All lines in the data below carrying the string "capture" are to be located and copied.

(Items listed in a dataset)
- Opening Delimiter -
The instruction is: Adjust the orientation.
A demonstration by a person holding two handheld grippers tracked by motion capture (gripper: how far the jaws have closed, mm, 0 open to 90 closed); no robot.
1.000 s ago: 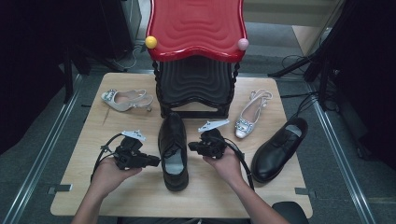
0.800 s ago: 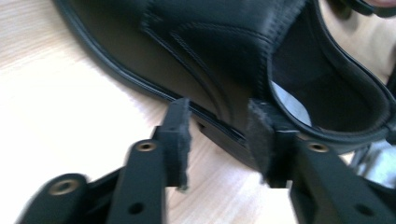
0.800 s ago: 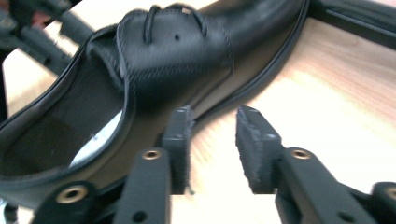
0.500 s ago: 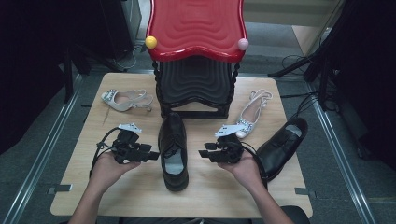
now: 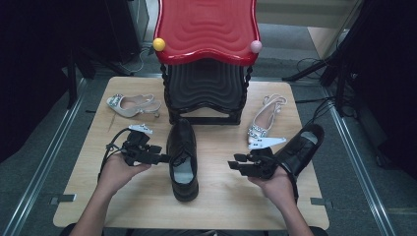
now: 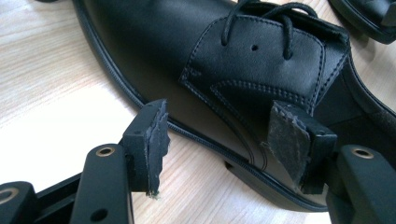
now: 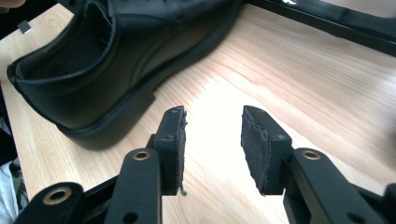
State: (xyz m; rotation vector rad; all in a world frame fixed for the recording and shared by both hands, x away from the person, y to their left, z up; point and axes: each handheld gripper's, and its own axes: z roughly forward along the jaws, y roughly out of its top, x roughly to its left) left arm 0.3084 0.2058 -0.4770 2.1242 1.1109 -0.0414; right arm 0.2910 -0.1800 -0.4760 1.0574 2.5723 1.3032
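Black shoe [image 5: 182, 160] lies mid-counter [image 5: 221, 201], toe at 12 o'clock toward rack [image 5: 205, 88]. Left gripper [image 5: 164, 158] at its 9 o'clock, jaws apart, just beside upper. Right gripper [image 5: 235, 164] at 3 o'clock, jaws apart, off the shoe.

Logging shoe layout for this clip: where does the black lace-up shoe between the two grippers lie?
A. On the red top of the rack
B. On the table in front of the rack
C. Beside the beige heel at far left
B: the black lace-up shoe lies on the table, toe toward the rack.
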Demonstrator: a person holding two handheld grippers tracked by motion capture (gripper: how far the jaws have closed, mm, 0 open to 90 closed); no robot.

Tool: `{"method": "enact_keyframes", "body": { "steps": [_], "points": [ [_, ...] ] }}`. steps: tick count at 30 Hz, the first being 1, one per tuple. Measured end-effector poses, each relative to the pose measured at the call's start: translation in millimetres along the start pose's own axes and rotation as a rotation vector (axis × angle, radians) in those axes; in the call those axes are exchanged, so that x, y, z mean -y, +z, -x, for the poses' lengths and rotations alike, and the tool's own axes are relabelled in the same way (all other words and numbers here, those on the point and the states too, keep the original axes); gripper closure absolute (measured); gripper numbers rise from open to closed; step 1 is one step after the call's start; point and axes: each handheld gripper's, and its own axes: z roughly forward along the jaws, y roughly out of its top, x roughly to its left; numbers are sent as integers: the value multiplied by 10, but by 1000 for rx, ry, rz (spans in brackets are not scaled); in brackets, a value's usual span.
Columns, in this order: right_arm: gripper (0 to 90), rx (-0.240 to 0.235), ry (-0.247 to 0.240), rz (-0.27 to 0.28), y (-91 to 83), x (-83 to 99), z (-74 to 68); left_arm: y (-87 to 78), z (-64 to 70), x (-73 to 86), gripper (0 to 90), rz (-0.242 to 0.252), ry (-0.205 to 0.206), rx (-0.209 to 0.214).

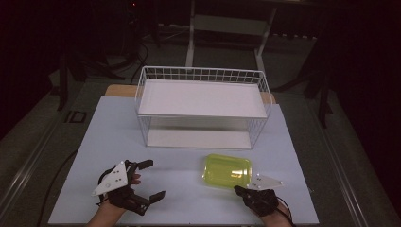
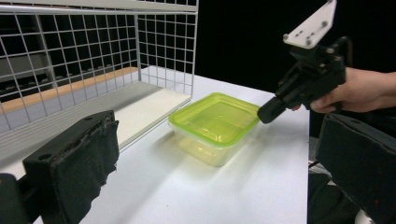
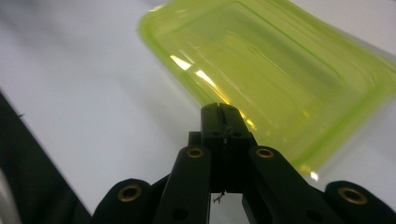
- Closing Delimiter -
TASK OUTPUT
A demonstration by a person holding two handheld grippers tracked by motion capture (gripper: how far the jaws have closed, mm, 0 open to 90 closed); no robot.
Demonstrator: a person holding two handheld grippers tracked by motion capture (gripper: how far the jaws have closed, mm, 0 open to 90 closed); no robot.

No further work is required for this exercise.